Written in a wry, intelligent style, Bruce Sterling’s books make bold claims about the future, examining scientists’ use of medicine to extend our lives while at the same time examining our seemingly bottomless thirst for oil. Bruce Sterling’s most acclaimed book, The Hacker Crackdown: Law and Order on the Electronic Frontier(1993) is a deep history of the birth of cyberspace, following the periphery of the development of technology from the first telephone hackers to the government’s attack on several prominent hackers in 1990.

Bruce Sterling’s novels include: Intuition Ocean (1977), The Artifical Kid (1980), Heavy Weather (1994), Holy Fire (1996), Distraction (1998), Zeitgeist (2000), The Zenith Angle (2004), Kiosk (2007), and most recently The Caryatids (2009). His essay collection and non-fiction books include: The Hacker Crackdown: Law and Order on the Electronic Frontier (1993), Tomorrow Now: Envisioning the Next Fifty Years (2002), and Shaping Things (2005).

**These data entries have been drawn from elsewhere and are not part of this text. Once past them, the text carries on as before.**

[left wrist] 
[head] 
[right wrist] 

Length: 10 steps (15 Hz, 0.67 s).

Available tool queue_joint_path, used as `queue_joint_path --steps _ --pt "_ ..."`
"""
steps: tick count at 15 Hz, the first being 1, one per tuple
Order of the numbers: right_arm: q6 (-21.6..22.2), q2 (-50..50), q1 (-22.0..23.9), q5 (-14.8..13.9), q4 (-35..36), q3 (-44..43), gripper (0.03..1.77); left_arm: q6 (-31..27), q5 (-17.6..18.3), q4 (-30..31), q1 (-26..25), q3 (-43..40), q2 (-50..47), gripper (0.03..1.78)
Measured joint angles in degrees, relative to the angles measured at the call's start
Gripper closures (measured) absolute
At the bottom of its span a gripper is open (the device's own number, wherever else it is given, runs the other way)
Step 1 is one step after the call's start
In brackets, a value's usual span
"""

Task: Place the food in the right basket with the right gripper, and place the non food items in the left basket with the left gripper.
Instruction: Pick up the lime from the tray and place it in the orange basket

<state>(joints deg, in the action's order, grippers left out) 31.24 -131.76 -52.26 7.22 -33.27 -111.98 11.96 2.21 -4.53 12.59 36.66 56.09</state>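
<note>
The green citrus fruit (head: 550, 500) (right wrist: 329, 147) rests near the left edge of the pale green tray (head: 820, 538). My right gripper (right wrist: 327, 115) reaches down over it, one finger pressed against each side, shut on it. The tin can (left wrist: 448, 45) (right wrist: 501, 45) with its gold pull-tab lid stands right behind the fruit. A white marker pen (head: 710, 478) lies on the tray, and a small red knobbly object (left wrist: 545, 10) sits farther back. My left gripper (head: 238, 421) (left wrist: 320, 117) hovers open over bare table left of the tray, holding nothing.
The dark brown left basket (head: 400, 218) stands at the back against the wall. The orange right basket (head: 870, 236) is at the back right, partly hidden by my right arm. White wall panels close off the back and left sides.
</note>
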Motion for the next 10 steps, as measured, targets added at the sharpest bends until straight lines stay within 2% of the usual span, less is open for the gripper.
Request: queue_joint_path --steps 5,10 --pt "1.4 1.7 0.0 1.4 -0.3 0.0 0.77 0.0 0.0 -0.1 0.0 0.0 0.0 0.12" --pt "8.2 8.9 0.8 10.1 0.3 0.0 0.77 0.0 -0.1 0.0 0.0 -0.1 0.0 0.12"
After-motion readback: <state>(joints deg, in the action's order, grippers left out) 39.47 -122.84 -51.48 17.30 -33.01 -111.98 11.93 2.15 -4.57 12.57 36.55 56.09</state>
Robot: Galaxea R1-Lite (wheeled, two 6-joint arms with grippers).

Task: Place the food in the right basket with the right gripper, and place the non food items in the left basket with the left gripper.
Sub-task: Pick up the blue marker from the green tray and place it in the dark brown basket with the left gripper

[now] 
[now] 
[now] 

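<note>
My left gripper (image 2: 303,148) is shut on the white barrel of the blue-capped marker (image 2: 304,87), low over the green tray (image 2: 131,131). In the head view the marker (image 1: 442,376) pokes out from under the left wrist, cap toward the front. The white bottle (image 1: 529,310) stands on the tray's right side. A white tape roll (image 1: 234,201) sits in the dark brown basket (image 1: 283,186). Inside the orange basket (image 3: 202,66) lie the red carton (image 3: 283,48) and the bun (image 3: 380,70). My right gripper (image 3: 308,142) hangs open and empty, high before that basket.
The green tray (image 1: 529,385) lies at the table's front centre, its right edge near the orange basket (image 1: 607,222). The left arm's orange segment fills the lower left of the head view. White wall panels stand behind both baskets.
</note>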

Bruce Sterling has blogged extensively in Beyond the Beyond published by Wired Magazine and has written many articles, including: “Beyond The Beyond Just another WordPress weblog” in Wired (2009); “Fiction: In the Future, Doing Science Is Like Blogging” in Discover (2009); “SoCal DigiCult” inConvergence: The International Journal of Research into New Media Technologies (2009); “Design Fiction” in Interactions (2009); “Hartmut Bitomsky’s Dust” in Art Forum (2008); “Do-Bad Architecture – Assessing the influence of socially responsible architecture” in Architectural record (2008); “Self-Reliance 2008 – Like your Leatherman? Love your iPhone? Still to come: The ultimate open-source ultragadget” in The Atlantic monthly (2008); “Dispatches from the Hyperlocal Future – That’s hyperas in linked and local as in location. It’s a new kind of city in which you’re never out of touch and never out of options” in Wired (2007); “Two Short Stories – ‘The Interoperation’” in Technology review: MIT’s magazine of innovation (2007); “Mechanization Spurns Command” in Parkett (2007); “MEDIA Green Fashion” in Art Forum (2006); “Petrol Society – As it All Melts Away – Rising prices could erode the oil base of our consumer society, from plastics to textiles. Some scenarios” in Newsweek (2006); “Design Fiction – Der Science Fiction-Autor hat uber die Zukunft des Design nachgedacht. Ein Auszug aus seinem neuen Buch” in Form (2006); and “Ivory Tower” in Nature(2005).

Finally, Sterling has also released a number of anthologies: Visionary in Residence: Stories (2006), A Good Old-Fashioned Future (1999), Globalhead (1992), Crystal Express (1989), and Mirrorshades: The Cyberpunk Anthology (1986).